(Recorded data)
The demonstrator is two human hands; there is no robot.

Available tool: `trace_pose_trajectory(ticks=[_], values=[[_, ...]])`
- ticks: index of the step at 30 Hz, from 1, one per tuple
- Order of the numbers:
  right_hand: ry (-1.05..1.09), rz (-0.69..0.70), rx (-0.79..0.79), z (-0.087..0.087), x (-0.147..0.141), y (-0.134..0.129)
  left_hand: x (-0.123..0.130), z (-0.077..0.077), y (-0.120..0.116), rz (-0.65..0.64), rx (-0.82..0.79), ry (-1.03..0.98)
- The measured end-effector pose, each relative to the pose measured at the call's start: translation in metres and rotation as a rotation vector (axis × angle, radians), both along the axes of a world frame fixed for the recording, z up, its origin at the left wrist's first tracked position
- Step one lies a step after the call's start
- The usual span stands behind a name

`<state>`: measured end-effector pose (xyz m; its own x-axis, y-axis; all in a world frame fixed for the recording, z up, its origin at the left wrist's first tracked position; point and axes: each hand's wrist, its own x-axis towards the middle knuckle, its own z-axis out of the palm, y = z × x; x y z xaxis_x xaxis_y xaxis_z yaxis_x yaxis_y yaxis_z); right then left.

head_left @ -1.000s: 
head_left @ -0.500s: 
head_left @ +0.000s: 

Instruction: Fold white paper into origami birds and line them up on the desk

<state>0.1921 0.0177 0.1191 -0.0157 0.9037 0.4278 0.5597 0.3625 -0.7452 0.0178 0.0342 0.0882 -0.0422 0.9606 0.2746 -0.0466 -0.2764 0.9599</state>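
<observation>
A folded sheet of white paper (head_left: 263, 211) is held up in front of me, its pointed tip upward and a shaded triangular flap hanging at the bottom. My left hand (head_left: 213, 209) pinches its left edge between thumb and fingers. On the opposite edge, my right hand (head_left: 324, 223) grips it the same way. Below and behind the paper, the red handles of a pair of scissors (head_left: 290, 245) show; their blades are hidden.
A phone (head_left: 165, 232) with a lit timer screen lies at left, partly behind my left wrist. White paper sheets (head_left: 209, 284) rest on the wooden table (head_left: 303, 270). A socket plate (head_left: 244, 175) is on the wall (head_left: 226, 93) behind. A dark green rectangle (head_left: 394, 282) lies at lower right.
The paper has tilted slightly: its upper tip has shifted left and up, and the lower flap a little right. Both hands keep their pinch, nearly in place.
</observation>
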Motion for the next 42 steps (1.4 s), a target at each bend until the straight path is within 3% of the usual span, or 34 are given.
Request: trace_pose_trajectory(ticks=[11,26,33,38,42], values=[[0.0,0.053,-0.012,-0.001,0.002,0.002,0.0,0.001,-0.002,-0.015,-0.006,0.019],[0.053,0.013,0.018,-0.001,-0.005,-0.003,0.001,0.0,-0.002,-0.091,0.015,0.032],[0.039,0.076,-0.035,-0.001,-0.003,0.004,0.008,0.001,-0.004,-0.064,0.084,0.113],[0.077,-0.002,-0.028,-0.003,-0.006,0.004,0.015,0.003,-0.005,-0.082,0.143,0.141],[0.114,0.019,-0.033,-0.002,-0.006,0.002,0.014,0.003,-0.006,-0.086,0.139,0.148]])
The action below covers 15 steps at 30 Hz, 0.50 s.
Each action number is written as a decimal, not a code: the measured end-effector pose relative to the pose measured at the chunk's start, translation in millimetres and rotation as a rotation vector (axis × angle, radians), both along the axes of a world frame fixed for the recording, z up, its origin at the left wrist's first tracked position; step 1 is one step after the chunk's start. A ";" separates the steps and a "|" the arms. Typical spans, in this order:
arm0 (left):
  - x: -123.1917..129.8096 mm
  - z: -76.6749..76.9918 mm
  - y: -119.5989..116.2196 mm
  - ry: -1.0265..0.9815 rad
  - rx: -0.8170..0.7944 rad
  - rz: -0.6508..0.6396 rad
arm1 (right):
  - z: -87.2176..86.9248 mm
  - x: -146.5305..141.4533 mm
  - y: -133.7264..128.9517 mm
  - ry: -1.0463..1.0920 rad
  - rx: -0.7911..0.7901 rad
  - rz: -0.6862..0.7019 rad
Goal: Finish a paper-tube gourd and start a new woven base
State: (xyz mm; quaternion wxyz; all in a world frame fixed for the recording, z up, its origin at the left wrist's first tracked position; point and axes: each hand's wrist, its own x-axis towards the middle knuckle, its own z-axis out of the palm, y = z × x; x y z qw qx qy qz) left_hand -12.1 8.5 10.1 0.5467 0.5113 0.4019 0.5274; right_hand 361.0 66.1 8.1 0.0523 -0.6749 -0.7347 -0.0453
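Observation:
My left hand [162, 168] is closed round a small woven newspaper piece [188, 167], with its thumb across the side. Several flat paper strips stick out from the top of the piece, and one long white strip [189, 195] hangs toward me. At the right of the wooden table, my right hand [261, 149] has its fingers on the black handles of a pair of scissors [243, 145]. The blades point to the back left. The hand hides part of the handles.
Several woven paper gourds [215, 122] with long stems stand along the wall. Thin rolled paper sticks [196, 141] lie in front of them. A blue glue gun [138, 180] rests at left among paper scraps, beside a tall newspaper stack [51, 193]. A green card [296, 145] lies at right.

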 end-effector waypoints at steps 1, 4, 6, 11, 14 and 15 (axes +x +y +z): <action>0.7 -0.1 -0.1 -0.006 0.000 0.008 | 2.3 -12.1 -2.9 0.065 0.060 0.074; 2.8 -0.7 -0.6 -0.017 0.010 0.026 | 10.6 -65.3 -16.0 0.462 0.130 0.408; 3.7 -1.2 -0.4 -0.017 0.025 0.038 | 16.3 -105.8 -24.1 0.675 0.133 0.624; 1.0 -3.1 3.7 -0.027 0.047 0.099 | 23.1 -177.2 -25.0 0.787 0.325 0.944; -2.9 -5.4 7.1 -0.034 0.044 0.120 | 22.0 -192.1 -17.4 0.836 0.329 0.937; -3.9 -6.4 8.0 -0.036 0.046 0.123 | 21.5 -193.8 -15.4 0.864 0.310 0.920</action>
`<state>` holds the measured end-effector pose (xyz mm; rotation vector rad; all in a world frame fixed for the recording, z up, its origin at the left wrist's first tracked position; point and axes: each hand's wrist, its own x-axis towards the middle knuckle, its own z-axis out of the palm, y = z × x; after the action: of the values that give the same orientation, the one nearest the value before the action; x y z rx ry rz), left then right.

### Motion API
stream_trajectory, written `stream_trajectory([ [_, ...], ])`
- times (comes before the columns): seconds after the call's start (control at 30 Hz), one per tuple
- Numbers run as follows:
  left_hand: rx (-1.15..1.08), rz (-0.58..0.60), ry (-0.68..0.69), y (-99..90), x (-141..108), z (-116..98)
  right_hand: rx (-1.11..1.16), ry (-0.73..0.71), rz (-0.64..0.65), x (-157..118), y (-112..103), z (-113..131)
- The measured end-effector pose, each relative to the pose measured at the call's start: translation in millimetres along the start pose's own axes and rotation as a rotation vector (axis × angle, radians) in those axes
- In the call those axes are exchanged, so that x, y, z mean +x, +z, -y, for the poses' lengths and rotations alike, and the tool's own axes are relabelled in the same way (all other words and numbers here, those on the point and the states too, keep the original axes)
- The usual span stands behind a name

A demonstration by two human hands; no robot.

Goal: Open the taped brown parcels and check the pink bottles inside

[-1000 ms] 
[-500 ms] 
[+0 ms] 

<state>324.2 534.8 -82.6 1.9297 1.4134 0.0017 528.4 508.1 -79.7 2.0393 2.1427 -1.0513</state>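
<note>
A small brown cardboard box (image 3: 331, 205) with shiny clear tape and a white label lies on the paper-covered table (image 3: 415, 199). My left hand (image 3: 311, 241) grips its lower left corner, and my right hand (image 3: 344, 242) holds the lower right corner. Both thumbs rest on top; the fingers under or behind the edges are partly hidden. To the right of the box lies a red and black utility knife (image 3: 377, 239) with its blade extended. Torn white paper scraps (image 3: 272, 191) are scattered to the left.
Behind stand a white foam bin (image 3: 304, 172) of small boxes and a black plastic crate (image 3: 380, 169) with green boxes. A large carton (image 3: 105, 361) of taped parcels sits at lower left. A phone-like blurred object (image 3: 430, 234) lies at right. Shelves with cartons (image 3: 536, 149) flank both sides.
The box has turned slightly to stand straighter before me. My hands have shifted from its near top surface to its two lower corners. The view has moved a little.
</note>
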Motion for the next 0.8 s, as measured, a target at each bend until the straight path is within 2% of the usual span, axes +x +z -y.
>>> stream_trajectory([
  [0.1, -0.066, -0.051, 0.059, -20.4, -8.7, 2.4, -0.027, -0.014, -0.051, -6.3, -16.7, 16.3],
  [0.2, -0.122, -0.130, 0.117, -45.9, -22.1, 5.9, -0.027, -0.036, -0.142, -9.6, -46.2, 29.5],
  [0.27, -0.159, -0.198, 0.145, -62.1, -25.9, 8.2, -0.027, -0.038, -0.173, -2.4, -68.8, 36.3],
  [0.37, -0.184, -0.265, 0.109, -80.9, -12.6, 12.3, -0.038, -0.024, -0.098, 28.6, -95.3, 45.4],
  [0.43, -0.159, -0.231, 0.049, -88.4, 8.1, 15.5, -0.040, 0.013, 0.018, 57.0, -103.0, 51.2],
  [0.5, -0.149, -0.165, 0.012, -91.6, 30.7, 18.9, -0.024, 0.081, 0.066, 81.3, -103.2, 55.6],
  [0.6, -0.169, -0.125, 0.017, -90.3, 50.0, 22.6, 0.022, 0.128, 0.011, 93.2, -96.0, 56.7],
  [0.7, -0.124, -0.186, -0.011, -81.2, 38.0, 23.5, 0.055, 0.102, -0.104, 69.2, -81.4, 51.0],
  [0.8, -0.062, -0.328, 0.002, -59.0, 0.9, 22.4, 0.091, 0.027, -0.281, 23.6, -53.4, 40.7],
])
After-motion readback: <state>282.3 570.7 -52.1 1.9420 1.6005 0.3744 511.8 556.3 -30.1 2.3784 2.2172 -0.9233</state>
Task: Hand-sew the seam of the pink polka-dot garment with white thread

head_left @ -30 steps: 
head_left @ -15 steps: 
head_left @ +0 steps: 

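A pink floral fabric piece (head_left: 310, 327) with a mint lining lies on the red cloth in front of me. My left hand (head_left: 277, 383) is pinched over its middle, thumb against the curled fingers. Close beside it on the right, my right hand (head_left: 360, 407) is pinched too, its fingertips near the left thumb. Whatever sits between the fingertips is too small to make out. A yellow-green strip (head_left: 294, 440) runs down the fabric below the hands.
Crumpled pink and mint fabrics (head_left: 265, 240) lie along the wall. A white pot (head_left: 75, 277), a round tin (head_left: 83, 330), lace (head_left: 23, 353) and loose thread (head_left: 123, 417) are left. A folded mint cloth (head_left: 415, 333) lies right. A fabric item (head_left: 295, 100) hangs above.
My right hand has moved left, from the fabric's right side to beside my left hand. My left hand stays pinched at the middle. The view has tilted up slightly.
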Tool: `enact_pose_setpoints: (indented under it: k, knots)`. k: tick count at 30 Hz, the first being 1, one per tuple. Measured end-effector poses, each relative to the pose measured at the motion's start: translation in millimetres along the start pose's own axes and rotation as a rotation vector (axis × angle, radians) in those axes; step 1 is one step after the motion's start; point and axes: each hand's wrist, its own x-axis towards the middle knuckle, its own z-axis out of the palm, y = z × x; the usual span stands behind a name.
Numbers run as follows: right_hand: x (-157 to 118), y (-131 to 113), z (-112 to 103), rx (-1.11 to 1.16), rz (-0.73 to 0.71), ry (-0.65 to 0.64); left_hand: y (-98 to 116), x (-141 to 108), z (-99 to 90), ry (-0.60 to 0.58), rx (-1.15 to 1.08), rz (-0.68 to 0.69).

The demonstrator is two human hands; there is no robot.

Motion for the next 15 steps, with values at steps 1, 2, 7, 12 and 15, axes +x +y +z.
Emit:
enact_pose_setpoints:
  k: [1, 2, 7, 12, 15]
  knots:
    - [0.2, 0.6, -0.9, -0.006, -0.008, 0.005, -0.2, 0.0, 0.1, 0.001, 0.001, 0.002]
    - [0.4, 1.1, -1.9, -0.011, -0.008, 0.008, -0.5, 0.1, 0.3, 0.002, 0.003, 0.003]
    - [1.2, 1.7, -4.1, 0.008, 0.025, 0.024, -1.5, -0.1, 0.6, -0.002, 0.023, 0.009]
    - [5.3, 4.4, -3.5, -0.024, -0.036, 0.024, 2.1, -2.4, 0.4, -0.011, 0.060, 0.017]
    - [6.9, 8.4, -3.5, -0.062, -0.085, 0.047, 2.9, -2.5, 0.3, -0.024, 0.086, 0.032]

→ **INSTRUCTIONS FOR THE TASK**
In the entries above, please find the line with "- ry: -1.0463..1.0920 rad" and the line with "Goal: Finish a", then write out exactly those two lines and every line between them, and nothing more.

→ **RESULT OF THE TASK**
  - ry: -1.0463..1.0920 rad
  - rx: -0.7911..0.7901 rad
  - rz: -0.6862..0.7019 rad
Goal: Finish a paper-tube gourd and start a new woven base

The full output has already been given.